Given functions $f(x)$ and $g(x)$ find all values of $a$ such that domain of $f(x)$ includes the range of $g(x)$
As in the title i'm given two functions:
$$ f(x) = \sqrt{\frac{2a+x}{a-x}} \\ g(x) = \frac{1}{x^2 + 2x +4a - 2} $$
The domain of $f(x)$ is $x \in [-2a, a), \; a>0 \;$ or $x \in (a, -2a], \; a < 0$. But how do i find the range of $g(x)$ given $a$ is unknown (for example when denominator has zeros, then the function tends to infinity)?
Basically i'm interested in a general approach. I guess one could somehow translate this into a system of inequalities and derive $a$ from there, but not sure.
I'm not supposed to use "calculus" for this problem, but would still appreciate any hints disregarding the chosen method.

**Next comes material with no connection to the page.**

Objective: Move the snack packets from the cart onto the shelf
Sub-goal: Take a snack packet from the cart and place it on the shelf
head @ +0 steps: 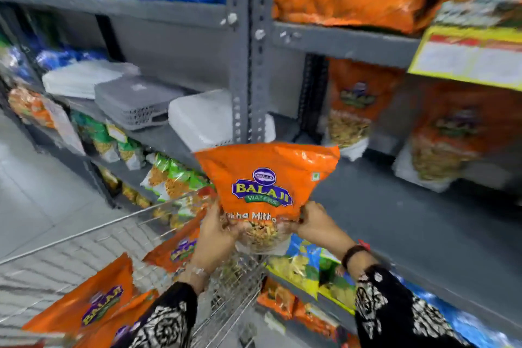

How do I solve such kind of problems?
When $x^2 + 2x + 4a - 2$ has two distinct (real) roots, this is going to lead to two asymptotes. Basically, your function is going to be of the form $$\frac{1}{(x - x_1)(x - x_2)},$$ where $x_1 < x_2$, which will lead to two asymptotes at these two roots. When $x_1 < x < x_2$, this function will be negative, so we're going to get divergence to $-\infty$ as $x \to x_1^+$ and as $x \to x_2^-$. In between, we're going to have to get some kind of local maximum. This can be computed by finding the minimum of the denominator (which in our case, invariably occurs at $x = -1$).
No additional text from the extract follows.